Henry Peach Robinson (1830-1901) was one of the most successful artistic and commercial photographers in nineteenth-century Britain. Robinson, like many photographers of his day, felt that photography should be respected as an art form. He was one of the few who also felt that it could rival even the "greatest" of the arts—oil painting. Robinson vigorously promoted this belief through his photographs and his writing.

Robinson encouraged photographers to produce images that looked like paintings. To achieve this "pictorial effect," he felt that it was sometimes necessary to mix artificial elements with reality, including costuming his models and posing them. Robinson used combination printing to make his large artistic photographs, and it was for these works that he was the most famous, or perhaps infamous. Many critics felt that it was a dishonest practice that would ruin photography's chances to be respected as an art. Now a century after his death, Robinson's reputation is not as great as it once was, largely because artistic photographers after Robinson followed a different path. But there is a great deal we can learn from his work, and it raises many interesting issues that are relevant to how we look at and understand photography today.

This exhibition examines his entire career. It includes over 100 of Robinson's photographs and graphic works taken from the Gernsheim Collection of photographs at the Ransom Center. The bulk of the exhibition is devoted to Robinson's photographs, including his outdoor figures and landscapes, studio genre works, and combination prints. In his effort to create an artistic type of photography, Robinson based his subjects and compositions upon the themes of popular British genre paintings and illustrations. Throughout the exhibition are many examples of these popular images, reproduced from nineteenth-century periodicals.

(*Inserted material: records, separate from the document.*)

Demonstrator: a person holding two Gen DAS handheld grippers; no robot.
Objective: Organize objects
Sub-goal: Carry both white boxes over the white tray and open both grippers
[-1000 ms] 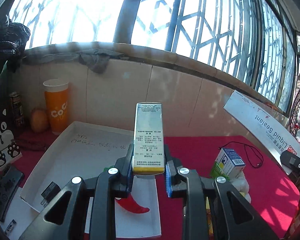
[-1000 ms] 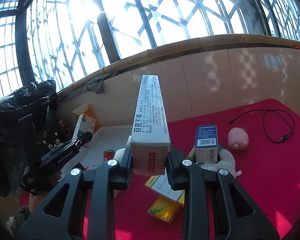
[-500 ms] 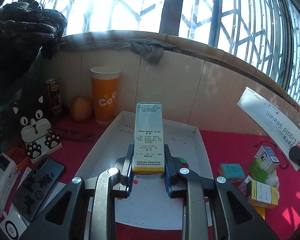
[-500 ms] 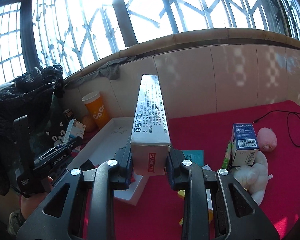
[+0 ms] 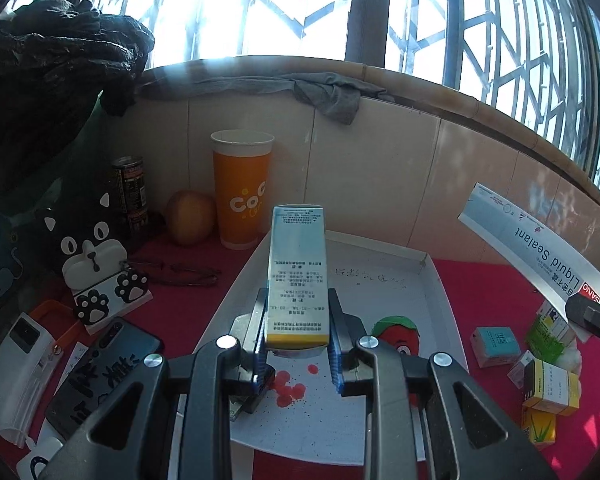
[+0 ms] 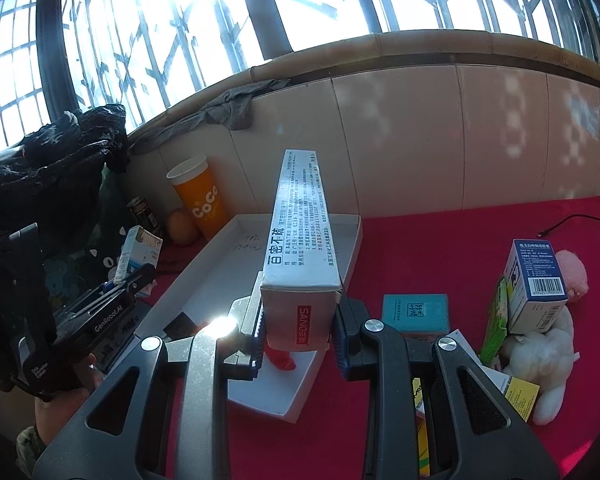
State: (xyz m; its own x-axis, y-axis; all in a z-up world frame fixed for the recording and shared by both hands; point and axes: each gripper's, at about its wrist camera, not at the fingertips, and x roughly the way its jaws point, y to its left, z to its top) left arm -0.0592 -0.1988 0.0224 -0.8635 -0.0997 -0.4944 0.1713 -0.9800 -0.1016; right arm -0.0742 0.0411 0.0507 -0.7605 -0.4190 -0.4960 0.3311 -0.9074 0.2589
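Over tray (image 5: 436, 280) now, both boxes

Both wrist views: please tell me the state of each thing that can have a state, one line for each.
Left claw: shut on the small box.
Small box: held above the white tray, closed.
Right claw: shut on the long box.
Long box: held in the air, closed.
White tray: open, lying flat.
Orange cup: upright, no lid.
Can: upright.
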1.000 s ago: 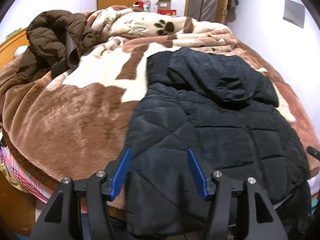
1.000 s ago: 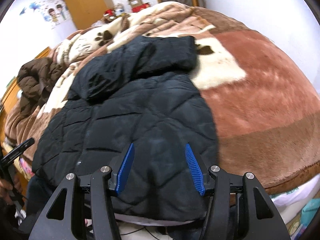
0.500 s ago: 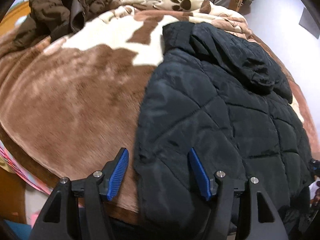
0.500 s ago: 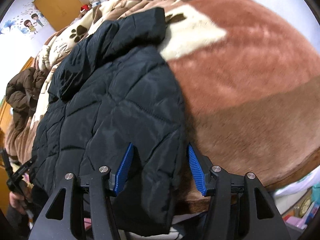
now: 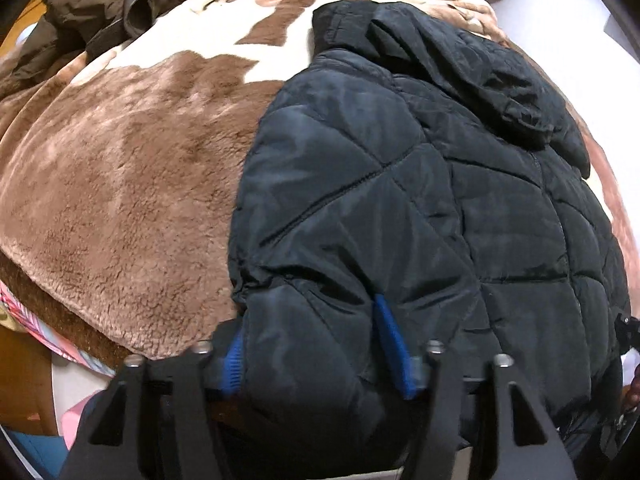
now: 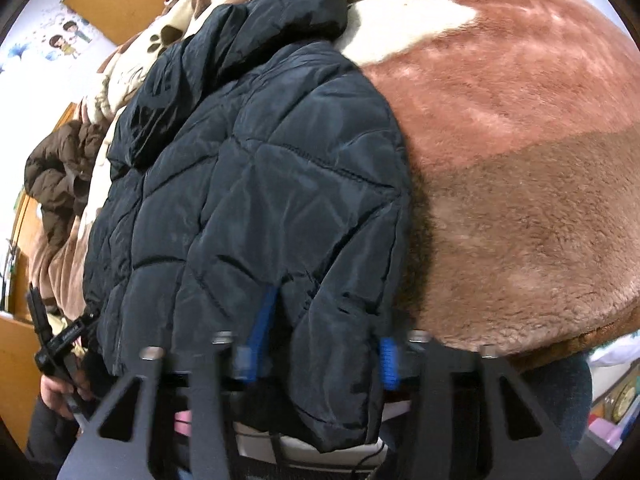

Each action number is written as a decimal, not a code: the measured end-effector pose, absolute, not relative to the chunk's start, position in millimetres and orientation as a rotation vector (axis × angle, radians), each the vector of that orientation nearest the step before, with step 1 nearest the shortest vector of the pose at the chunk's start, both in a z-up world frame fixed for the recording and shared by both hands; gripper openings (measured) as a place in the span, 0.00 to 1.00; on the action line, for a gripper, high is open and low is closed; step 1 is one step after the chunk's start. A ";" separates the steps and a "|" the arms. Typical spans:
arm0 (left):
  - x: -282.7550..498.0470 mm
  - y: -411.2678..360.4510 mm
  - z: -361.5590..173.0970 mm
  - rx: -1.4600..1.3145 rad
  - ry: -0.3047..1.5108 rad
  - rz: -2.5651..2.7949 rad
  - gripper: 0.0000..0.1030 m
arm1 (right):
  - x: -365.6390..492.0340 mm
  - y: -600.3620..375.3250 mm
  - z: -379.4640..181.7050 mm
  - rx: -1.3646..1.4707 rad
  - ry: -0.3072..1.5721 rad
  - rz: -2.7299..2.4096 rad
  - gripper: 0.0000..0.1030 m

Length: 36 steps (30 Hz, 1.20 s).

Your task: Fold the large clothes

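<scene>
A black quilted hooded jacket (image 5: 400,184) lies flat on the bed, hood toward the far side; it also shows in the right wrist view (image 6: 248,176). My left gripper (image 5: 316,344) straddles the jacket's near left hem corner, with the padded fabric bunched between its blue pads (image 5: 390,344); the jaws stand wide around it. My right gripper (image 6: 324,340) straddles the near right hem corner the same way, with fabric between its blue pads (image 6: 262,332). Neither jaw is visibly clamped.
A brown and cream plush blanket (image 5: 120,184) covers the bed, also in the right wrist view (image 6: 520,160). A brown puffer jacket (image 5: 80,12) lies heaped at the far left. The bed's front edge runs just under both grippers. The other gripper (image 6: 52,340) shows at the left.
Both grippers have moved forward and down onto the jacket's near hem. The hem corners now sit between the jaws, where before the jaws hovered over the jacket.
</scene>
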<state>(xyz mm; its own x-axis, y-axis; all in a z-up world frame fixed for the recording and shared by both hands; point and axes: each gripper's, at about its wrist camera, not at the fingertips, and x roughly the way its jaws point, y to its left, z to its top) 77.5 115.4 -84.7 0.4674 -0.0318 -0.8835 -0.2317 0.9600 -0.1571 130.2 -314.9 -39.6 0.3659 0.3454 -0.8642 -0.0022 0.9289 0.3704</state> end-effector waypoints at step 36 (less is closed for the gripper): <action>106.0 163.2 118.1 -0.524 0.597 -0.049 0.15 | 183.5 -336.9 149.4 0.476 0.736 0.416 0.12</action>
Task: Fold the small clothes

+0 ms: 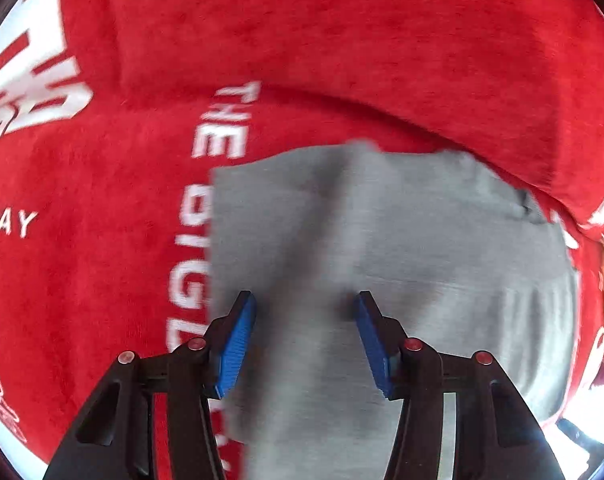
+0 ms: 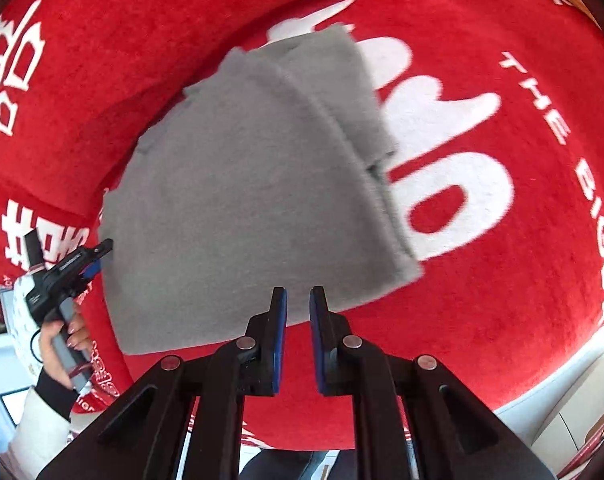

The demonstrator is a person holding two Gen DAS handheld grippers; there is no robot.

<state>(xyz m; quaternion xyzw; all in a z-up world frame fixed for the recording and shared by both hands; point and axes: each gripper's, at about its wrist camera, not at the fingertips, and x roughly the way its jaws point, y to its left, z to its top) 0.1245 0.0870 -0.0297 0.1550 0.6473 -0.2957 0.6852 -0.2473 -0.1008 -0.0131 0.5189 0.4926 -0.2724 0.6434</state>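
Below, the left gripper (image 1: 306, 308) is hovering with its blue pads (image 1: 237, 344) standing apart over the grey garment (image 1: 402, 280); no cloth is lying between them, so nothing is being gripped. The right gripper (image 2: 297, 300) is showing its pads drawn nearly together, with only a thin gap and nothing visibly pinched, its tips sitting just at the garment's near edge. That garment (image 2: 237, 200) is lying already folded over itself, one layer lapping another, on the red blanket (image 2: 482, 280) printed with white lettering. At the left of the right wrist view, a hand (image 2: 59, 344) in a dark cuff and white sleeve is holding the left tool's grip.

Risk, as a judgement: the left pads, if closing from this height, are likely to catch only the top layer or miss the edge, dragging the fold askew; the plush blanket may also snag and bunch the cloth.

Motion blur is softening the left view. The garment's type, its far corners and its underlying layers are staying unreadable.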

There are many early watercolors, drawings and prints in the exhibition that reveal the painterly principles of composition he employed in his later photographic career. The centerpiece of this group is the oil painting View of the Teme near Ludlow, which Robinson had accepted to the annual exhibition of the Royal Academy in 1852. The exhibition places Robinson's career in the larger context of nineteenth-century photography by including over 300 images by his contemporary artistic and commercial photographers, such as Julia Margaret Cameron and Lewis Carroll.